* TASK DIRECTIONS: From the line with "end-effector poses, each" through the line with "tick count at", inclusive, return each line of the data below exactly and leave the rest out.

* SUPPLIED MATERIAL:
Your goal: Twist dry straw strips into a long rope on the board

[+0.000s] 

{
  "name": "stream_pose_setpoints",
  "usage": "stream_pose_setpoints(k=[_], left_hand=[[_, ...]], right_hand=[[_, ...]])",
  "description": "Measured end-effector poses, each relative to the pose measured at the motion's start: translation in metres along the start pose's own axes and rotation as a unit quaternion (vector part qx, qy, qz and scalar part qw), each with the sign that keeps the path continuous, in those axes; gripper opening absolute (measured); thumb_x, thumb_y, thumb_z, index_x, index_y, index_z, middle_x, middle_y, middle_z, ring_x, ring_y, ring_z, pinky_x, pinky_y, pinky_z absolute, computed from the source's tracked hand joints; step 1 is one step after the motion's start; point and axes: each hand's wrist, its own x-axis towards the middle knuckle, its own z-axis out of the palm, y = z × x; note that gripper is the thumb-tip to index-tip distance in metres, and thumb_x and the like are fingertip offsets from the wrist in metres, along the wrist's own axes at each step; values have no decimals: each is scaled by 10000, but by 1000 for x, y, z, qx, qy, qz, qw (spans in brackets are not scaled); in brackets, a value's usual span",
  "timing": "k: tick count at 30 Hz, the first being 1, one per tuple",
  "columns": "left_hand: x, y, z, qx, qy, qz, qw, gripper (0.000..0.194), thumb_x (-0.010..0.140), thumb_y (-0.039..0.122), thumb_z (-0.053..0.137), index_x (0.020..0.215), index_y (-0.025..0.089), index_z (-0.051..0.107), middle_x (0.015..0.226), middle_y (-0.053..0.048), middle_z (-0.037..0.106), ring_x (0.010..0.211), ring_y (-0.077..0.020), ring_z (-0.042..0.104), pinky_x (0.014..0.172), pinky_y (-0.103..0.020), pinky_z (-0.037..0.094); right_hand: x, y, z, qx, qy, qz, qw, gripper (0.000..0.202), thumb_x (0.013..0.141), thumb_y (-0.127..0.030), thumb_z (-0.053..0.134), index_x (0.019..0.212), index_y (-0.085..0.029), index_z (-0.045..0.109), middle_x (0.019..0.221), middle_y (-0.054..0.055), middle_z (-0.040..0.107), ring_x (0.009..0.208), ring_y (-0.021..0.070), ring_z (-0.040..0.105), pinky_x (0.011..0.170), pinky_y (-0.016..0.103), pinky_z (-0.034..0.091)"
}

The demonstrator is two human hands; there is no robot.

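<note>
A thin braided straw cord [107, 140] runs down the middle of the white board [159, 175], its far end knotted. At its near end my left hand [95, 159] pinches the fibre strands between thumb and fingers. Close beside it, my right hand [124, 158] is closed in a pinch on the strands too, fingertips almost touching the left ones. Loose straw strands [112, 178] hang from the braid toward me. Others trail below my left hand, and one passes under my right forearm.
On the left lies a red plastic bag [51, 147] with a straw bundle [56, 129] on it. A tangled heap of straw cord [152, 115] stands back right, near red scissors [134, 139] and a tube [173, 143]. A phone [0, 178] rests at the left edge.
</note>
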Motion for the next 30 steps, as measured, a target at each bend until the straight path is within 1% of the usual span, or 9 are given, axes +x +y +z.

* EXPECTED ANSWER:
  "description": "Measured end-effector poses, each relative to the pose measured at the motion's start: translation in metres along the start pose's own axes and rotation as a unit quaternion (vector part qx, qy, qz and scalar part qw), each with the sign that keeps the path continuous, in those axes; gripper opening absolute (measured); thumb_x, thumb_y, thumb_z, index_x, index_y, index_z, middle_x, middle_y, middle_z, ring_x, ring_y, ring_z, pinky_x, pinky_y, pinky_z absolute, computed from the source's tracked hand joints; step 1 is one step after the motion's start; point and axes: each hand's wrist, its own x-axis towards the middle knuckle, its own z-axis out of the palm, y = z × x; note that gripper is the thumb-tip to index-tip distance in metres, and thumb_x and the like are fingertip offsets from the wrist in metres, along the wrist's own axes at each step; values have no decimals: each is scaled by 10000, but by 1000 for x, y, z, qx, qy, qz, qw (spans in brackets are not scaled); in brackets, a value's usual span",
  "timing": "k: tick count at 30 Hz, the first being 1, one per tuple",

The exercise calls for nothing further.